EXERCISE BRIEF:
Without changing anything, set down every line shown below.

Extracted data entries
————
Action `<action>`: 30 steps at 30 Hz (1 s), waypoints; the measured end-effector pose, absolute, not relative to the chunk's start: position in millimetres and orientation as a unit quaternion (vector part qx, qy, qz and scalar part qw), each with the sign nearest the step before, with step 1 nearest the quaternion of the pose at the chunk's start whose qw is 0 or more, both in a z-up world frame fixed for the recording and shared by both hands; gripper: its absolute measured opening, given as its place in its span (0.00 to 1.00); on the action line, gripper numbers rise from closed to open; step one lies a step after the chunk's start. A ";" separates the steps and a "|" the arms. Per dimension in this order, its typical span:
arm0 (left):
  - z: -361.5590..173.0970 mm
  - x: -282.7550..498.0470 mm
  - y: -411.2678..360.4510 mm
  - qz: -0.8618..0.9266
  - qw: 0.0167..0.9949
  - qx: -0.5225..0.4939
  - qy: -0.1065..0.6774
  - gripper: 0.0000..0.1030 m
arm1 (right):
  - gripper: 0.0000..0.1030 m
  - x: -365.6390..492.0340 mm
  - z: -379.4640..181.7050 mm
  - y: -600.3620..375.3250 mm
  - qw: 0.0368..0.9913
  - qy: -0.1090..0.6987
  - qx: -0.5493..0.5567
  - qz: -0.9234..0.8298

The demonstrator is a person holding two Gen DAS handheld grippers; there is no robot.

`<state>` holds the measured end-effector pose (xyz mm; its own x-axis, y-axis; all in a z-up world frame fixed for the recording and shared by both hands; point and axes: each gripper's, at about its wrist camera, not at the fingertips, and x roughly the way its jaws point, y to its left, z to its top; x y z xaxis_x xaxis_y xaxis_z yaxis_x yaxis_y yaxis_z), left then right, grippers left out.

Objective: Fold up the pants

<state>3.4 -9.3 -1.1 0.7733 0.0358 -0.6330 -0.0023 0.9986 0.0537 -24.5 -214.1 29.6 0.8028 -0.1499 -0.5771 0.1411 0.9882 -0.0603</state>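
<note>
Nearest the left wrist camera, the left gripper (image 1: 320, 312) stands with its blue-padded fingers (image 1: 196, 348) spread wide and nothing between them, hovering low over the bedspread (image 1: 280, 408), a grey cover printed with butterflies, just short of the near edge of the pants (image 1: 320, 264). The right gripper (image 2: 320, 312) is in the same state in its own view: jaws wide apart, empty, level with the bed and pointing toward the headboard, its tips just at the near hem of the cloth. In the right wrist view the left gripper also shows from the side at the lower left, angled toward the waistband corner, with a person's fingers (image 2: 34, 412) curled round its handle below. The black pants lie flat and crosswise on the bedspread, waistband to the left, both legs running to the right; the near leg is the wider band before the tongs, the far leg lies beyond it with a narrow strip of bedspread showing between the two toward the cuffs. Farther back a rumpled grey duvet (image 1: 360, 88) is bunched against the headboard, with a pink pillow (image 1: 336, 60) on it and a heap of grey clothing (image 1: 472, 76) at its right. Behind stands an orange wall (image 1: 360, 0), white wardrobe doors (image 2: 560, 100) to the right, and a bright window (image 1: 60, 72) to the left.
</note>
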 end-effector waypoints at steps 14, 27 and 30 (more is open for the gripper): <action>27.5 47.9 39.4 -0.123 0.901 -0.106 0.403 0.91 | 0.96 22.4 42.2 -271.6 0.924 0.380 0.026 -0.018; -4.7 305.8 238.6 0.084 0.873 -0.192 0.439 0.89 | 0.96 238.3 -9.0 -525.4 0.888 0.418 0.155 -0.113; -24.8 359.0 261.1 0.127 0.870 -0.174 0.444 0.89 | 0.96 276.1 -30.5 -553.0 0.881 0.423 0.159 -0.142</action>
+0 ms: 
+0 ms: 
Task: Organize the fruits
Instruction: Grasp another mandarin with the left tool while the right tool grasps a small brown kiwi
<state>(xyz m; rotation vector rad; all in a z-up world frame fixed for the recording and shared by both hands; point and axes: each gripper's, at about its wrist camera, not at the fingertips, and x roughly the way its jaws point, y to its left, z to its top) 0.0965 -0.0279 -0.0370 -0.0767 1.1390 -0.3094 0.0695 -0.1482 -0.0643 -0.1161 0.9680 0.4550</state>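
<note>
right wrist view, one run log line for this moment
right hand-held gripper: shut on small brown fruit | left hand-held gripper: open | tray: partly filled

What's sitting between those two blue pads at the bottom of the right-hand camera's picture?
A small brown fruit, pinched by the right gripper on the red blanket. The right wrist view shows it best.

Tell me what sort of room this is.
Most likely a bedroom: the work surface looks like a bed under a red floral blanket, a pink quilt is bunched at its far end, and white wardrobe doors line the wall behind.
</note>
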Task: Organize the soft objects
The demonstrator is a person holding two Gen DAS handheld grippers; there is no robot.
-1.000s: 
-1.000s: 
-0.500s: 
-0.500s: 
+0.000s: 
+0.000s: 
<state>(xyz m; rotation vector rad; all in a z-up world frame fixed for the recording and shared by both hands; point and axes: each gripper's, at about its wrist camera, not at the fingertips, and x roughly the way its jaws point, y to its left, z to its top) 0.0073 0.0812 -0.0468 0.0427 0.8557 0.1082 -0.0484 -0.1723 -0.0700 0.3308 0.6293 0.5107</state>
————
ANSWER SPACE:
Action `<action>`: 30 steps at 30 Hz (1 s), waypoints; the measured end-effector pose, absolute, not relative to the chunk's start: position in millimetres and orientation as a unit quaternion (vector part qx, qy, qz and scalar part qw), each with the sign nearest the step before, with step 1 nearest the quaternion of the pose at the chunk's start whose qw is 0 or more, both in a z-up world frame fixed for the recording and shared by both hands; gripper: its absolute measured opening, given as its place in its span (0.00 to 1.00); on the action line, gripper numbers rise from closed to open; step one lies a step after the chunk's start. A ";" separates the steps and a "|" the arms. Per dimension in this order, its typical span:
arm0 (left):
  - z: -361.5590..173.0970 mm
  - x: -282.7550..498.0470 mm
  - y: -411.2678..360.4510 mm
  - qz: -0.8618..0.9266
  - qw: 0.0167..0.9949
  - qx: -0.5225..0.4939
  - qy: -0.1065..0.6774
  - gripper: 0.0000..0.1030 m
arm1 (right):
  - gripper: 0.0000..0.1030 m
  - x: -365.6390..492.0340 mm
  - z: -379.4640..181.7050 mm
  - y: -600.3620..375.3250 mm
  - qw: 0.0368..0.9913
  - qy: -0.1090..0.6987
  - qx: -0.5493..0.5567
  - qz: -0.9234..0.8298

The demonstrator is a person holding two Gen DAS handheld grippers; there is no robot.

`<state>` holds the measured end-effector pose (xyz mm; its own x-axis, y-axis; all in a z-up world frame fixed for the recording and shared by both hands; point and axes: each gripper's, at about its wrist camera, not at the fingertips, and x roughly the way its jaws point, y to its left, z to its top; x y z xaxis_x xaxis_y xaxis_z yaxis_x yaxis_y yaxis_z), left then right, grippers left out.

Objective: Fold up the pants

<state>3.4 -9.3 -1.1 0.7733 0.0358 -0.6330 -0.0023 0.9986 0.0537 -24.5 -214.1 29.6 0.8028 -0.1499 -0.5771 0.1411 0.9882 -0.0603</state>
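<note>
Nearest the left wrist camera, the left gripper (image 1: 320, 312) stands with its blue-padded fingers (image 1: 196, 348) spread wide and nothing between them, hovering low over the bedspread (image 1: 280, 408), a grey cover printed with butterflies, just short of the near edge of the pants (image 1: 320, 264). The right gripper (image 2: 320, 312) is in the same state in its own view: jaws wide apart, empty, level with the bed and pointing toward the headboard, its tips just at the near hem of the cloth. In the right wrist view the left gripper also shows from the side at the lower left, angled toward the waistband corner, with a person's fingers (image 2: 34, 412) curled round its handle below. The black pants lie flat and crosswise on the bedspread, waistband to the left, both legs running to the right; the near leg is the wider band before the tongs, the far leg lies beyond it with a narrow strip of bedspread showing between the two toward the cuffs. Farther back a rumpled grey duvet (image 1: 360, 88) is bunched against the headboard, with a pink pillow (image 1: 336, 60) on it and a heap of grey clothing (image 1: 472, 76) at its right. Behind stands an orange wall (image 1: 360, 0), white wardrobe doors (image 2: 560, 100) to the right, and a bright window (image 1: 60, 72) to the left.
</note>
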 end-effector waypoints at steps 14, 27 and 30 (more is open for the gripper): <action>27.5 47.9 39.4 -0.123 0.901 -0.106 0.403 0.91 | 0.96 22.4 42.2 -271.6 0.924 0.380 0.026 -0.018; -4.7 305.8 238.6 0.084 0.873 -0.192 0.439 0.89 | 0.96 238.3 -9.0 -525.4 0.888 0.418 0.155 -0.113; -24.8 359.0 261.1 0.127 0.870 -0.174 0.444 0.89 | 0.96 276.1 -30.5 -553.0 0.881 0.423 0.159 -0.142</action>
+0 ms: 
+0 ms: 
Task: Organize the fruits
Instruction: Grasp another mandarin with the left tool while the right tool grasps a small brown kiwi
<state>(xyz m; rotation vector rad; all in a z-up world frame fixed for the recording and shared by both hands; point and axes: each gripper's, at about its wrist camera, not at the fingertips, and x roughly the way its jaws point, y to its left, z to its top) 0.0965 -0.0279 -0.0370 -0.0767 1.1390 -0.3094 0.0695 -0.1482 -0.0643 -0.1161 0.9680 0.4550</state>
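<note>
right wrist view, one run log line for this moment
right hand-held gripper: shut on small brown fruit | left hand-held gripper: open | tray: partly filled

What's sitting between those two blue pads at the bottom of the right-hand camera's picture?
A small brown fruit, pinched by the right gripper on the red blanket. The right wrist view shows it best.

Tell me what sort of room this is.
Most likely a bedroom: the work surface looks like a bed under a red floral blanket, a pink quilt is bunched at its far end, and white wardrobe doors line the wall behind.
</note>
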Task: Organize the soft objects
The demonstrator is a person holding two Gen DAS handheld grippers; there is no robot.
-1.000s: 
-1.000s: 
-0.500s: 
-0.500s: 
+0.000s: 
+0.000s: 
<state>(xyz m; rotation vector rad; all in a z-up world frame fixed for the recording and shared by both hands; point and axes: each gripper's, at about its wrist camera, not at the fingertips, and x roughly the way its jaws point, y to its left, z to its top) 0.0073 0.0812 -0.0468 0.0427 0.8557 0.1082 -0.0484 -0.1723 -0.0700 0.3308 0.6293 0.5107</state>

That concludes the response.